Ces deux jours passés au festival de films et musiques underground de Lausanne (le LUFF) auront au moins permis de constater que la scène alternative résonne fort. Très fort.
Une discussion entre deux personnes, dans les loges artistes : « Je comprends ton avis mais je trouve aussi que le sien tient la route. » Pas de doute, on est bien en Suisse, le pays « neutre », même si ça ne veut rien dire. L’article commence bien, sachant qu’on aurait aussi pu écrire « le pays du chocolat », même si ça n’a aucun rapport. C’est pour situer.
On est plus précisément à Lausanne, ville paisible au bord du lac Léman connu pour être le siège du Comité international olympique. Depuis 17 ans, un évènement vient troubler le calme apparent : le LUFF, raccourci pour Lausanne Underground Film Festival. Cinq jours de festivités sous le signe de la musique déviante et de films expérimentaux. Aujourd’hui, le LUFF est devenu le repère des kids un peu punk et pseudo arty de la ville, trouvant dans ce festival assez de satisfaction pour assouvir leurs besoins en court-métrages à la mords-moi le noeud et surtout, en bruit (Enfin, c’est ce qu’on nous dit car c’est la première fois qu’on y fout les pieds).

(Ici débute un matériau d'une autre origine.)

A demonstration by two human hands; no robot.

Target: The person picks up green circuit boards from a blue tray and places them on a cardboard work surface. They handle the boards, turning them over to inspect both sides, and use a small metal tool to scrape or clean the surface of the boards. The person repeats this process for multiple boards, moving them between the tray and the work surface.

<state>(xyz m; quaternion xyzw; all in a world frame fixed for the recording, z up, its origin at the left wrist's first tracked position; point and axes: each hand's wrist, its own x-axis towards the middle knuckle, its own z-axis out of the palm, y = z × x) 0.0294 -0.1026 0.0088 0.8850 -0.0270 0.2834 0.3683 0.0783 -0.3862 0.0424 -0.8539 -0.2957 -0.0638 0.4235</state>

Éparpillé dans la ville, le point de rendez-vous central du LUFF est au Casino Montbenon, en plein coeur de la ville. Il y a trois « ambiances » : devant le casino, on retrouve ceux qui descendent des bières et grillent des clopes sans forcément aller voir les concerts (les kids un peu punk et pseudo arty dont on vous parlait juste au-dessus). À l’intérieur, le haut du casino est dédié au DJ set et à la salle de « presse » où grouillent une trentaine de bénévoles. Enfin, en bas, il y a la salle de concert, grande comme une Maroquinerie à Paris et aux allures de salle des fêtes d’une ville de moins de 15 000 habitants. Pour la programmation, durant la journée, (enfin, à partir de 16h), il y a simultanément plusieurs projections (films, court-métrages, documentaires) et à partir de 22h30, une série de six concerts par soir, enchaînée à un rythme effréné. Vous savez maintenant tout sur le déroulement du LUFF.
Jour 1 : la grosse claque
La première surprise : il y a plus de personnes qui restent dehors à boire des coups qu’il y en a pendant les concerts. Le LUFF serait-il devenu un endroit hype où il faut se faire voir ? (une autre question rhétorique à deux balles qu’on nous a soufflée) Le premier concert du soir débute. Arnaud Rivière s’installe à même le sol et durant 25 minutes, le Français va maltraiter sa table de mixage avec des disques pour ponceuses, des câbles et des piles. Les murs se mettent à trembler, la musique est instable, tordue, brutalisée par l’artiste.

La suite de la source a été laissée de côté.